A Dataset for Studying
Biometric Identification on
Heavily Degraded Data

The BioHDD Dataset

A Dataset for Studying Biometric Identification on Heavily Degraded Data.

101 Participants

2 Sessions

10 Noise Factors

Visible + NIR

The purpose of this dataset is to deliver biometric data under demanding imaging conditions, allowing to evaluate both existing and new biometric methods based on facial traits. It contains data captured from 101 subjects, simultaneously on the visible and near-infrared spectrum, under four straining factors: illumination angle; head revolution; head tilting and camera exposure.

The imaging framework was installed in a dark lounge, deprived of any exterior light source. Data was captured under 8 different illumination angles and participant revolutions, on 45° steps. For both acquisition phases, volunteers were captured facing forward, tilting their heads up and down, and under three exposure levels. Apart from that, ground truth high-quality frontal and side images were captured for each participant.

Two distinct image acquisition sessions were performed, separated by at least two week interval. Volunteers were picked randomly and are at large majority young Caucasian people, approximately 2/3 men and 1/3 women. Images were manually cropped to a rectangular format (600 x 600 pixel), centered on the head.

Degradation factors introduced in the acquisition stage:

Illum. Angle

Participants' heads were imaged while illuminated from different angles, covering all 360° at 45° steps.

Illum.
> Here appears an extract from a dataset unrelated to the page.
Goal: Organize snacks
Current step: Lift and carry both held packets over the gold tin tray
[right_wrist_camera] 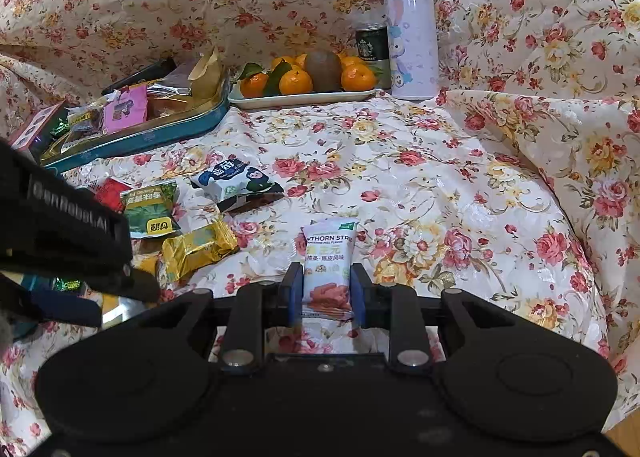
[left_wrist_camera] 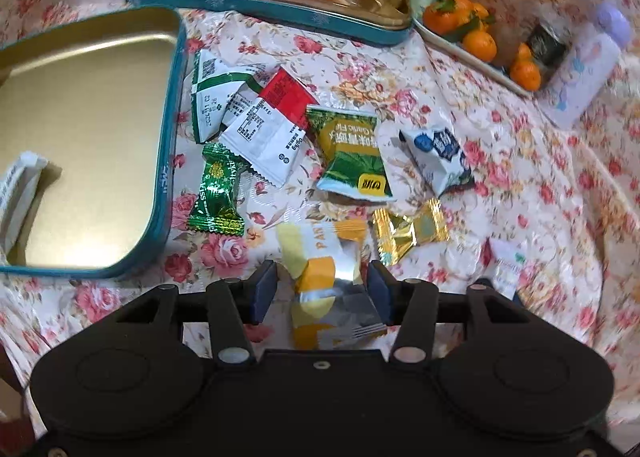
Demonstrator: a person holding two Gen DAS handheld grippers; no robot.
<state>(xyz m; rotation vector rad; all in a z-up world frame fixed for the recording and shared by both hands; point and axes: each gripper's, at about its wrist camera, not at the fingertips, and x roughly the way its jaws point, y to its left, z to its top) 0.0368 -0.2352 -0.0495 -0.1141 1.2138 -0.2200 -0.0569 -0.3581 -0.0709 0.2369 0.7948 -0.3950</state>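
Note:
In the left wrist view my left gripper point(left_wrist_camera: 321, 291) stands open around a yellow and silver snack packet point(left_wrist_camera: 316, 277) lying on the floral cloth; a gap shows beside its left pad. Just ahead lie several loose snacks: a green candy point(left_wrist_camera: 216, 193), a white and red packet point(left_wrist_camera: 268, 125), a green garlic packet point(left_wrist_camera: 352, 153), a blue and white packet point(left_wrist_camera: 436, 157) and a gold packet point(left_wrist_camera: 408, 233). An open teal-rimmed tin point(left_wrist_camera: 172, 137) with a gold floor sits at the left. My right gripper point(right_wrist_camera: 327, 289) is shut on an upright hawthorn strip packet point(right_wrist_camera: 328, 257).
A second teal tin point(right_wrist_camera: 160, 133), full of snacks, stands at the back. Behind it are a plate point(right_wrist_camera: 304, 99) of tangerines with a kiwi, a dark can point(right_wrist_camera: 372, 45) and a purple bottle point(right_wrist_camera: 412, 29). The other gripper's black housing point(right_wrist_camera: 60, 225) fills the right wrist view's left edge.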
Intensity

Photos where taken with different illumination intensities, ranging from 5% to 100%.


Subject revolution was also introduced over eight angles, in a similar manner to the illumination angle variation.

Head Tilt

Three different levels of head-tilting were registered, with participants facing forward, up and down.

Additional degradation procedures:


To mimic the issues associated with inappropriate lens settings, poor focus, subject movement, etc., Gaussian filtering was used with σ ranging from 5 to 20.


Face occlusion were simulated overlapping a black patch to the original image, covering 15% to 20% of the picture.

Rev. Occlusion

Reverse Occlusion is different flavor of the occlusion degradation, where only a small portion of the image (20% to 5%) is left visible.


Related with low or insufficient spatial resolution devices, or post-processing censorship, was obtained by downscaling the original photo (100x100px to 25x25px).

Storage/Transmission related degradation:


The compression degradation that can be found on systems relying on digital storage or broadcasting was simulated using a standard JPEG compression algorithm with low quality settings (20% to 5%).

White Noise

Based on the same reasoning, the issues associated with storage on photographic film or broadcasting through analog channels were simulated adding white noise.


Please cite the following paper if you use this dataset.

Paper 1
Gil Santos, Paulo T. Fiadeiro and Hugo Proença;
BioHDD: A Dataset for Studying Biometric Identification on Heavily Degraded Data,
IET Biometrics, ISSN 2047-4938, DOI: 10.1049/iet-bmt.2014.0045, 2014.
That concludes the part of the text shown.